Health Net data breach affects 450,000 people
Health insurance provider Health Net reported a loss of a portable disk drive (which occurred six months ago). The disk drive contained compressed, though not encrypted, data, including social security and bank account information, on nearly half a million persons.
Connecticut Attorney General Richard Blumenthal was "outraged" the company waited this long to go public about this major data breach:
Health Net’s incomprehensible foot-dragging demonstrates shocking disregard for patients’ financial security, as well as loss of their highly sensitive and confidential personal health information <...> Personal information is like cash and should be guarded with equal care. Casual and cavalier attitudes toward data protection and breaches are intolerable and must stop.

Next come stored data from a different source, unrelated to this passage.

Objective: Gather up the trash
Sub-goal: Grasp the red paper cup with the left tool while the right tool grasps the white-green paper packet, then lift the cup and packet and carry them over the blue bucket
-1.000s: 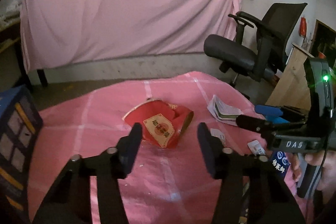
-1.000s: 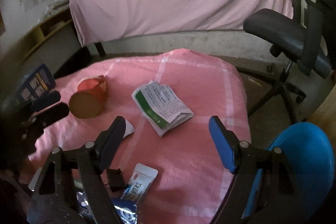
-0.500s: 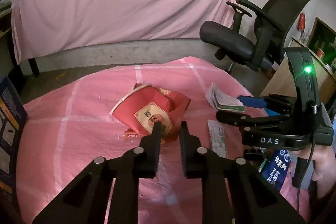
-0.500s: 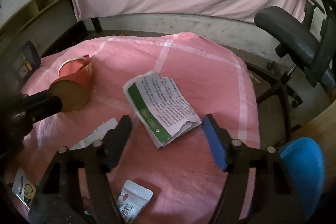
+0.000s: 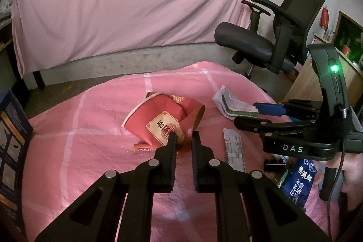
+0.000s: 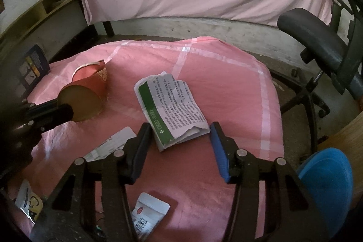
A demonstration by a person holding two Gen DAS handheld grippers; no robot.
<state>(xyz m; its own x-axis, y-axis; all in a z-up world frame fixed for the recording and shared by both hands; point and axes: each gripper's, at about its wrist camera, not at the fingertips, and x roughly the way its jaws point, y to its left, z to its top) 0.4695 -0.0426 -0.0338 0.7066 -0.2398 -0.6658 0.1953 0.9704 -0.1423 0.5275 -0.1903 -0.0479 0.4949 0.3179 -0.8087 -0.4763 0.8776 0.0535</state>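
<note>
pink checked tablecloth [image 6: 226, 87]: folded green-and-white paper leaflet [image 6: 172, 110] lies just ahead between the closing right gripper [image 6: 180, 140] jaws, long axis running away; left gripper [image 5: 183, 140] pinches the crushed red paper cup [image 5: 163, 121].

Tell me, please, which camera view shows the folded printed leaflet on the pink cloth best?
The right wrist view: the folded leaflet lies face up and whole, just ahead of the closing right gripper. The left wrist view shows only its edge, at a low angle.

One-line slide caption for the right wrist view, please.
Right gripper, jaws closing, straddles folded green-and-white printed leaflet on pink checked cloth.
</note>
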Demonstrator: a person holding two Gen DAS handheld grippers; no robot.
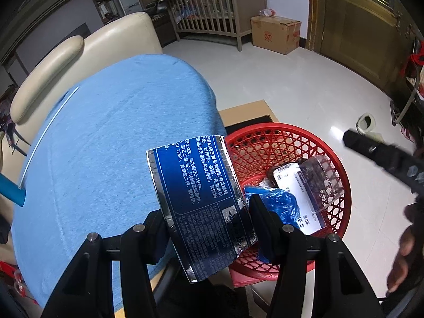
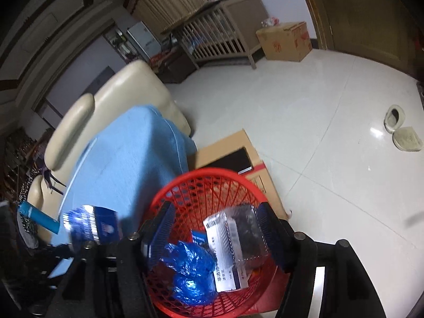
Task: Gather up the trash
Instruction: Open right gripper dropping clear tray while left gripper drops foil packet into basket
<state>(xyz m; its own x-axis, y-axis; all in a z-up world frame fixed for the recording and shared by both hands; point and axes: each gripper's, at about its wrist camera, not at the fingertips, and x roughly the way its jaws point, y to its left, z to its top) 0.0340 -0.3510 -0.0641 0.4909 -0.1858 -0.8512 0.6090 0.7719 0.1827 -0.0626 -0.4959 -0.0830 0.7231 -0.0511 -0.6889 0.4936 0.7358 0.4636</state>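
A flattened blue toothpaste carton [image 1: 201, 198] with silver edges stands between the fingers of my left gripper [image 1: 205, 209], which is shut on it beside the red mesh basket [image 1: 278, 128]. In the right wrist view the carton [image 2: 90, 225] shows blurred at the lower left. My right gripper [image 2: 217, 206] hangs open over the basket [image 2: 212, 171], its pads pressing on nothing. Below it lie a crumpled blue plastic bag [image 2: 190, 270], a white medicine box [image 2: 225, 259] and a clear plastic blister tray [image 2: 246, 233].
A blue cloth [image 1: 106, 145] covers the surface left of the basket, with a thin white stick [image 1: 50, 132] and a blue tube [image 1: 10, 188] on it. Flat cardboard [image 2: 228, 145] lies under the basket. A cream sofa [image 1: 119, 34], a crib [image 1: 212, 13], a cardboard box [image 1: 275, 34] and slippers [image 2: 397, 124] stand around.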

This case provides yet another reminder about the importance of encrypting the sensitive and protected data, including PHI, in your possession.
According to NBC Connecticut:
Blumenthal is investigating and demanding that Health Net provide consumers with at least two years of identity theft protection, identity theft insurance, reimbursement for credit freezes and credit monitoring for at least two years for all 446,000 consumers.
The state Insurance Department is also investigating and looking for information, including what led to the disc drive disappearing, what information is missing, HealthNet’s security procedures and changes they plan.
In a statement, Health Net apologized for any "inconvenience or concern" this breach may cause. The company will provide credit monitoring for 2 years. Health Net did not receive any reports of misuse of lost data.
"Health Net Loses Information for 450,000 Clients," NBC Connecticut (November 19, 2008).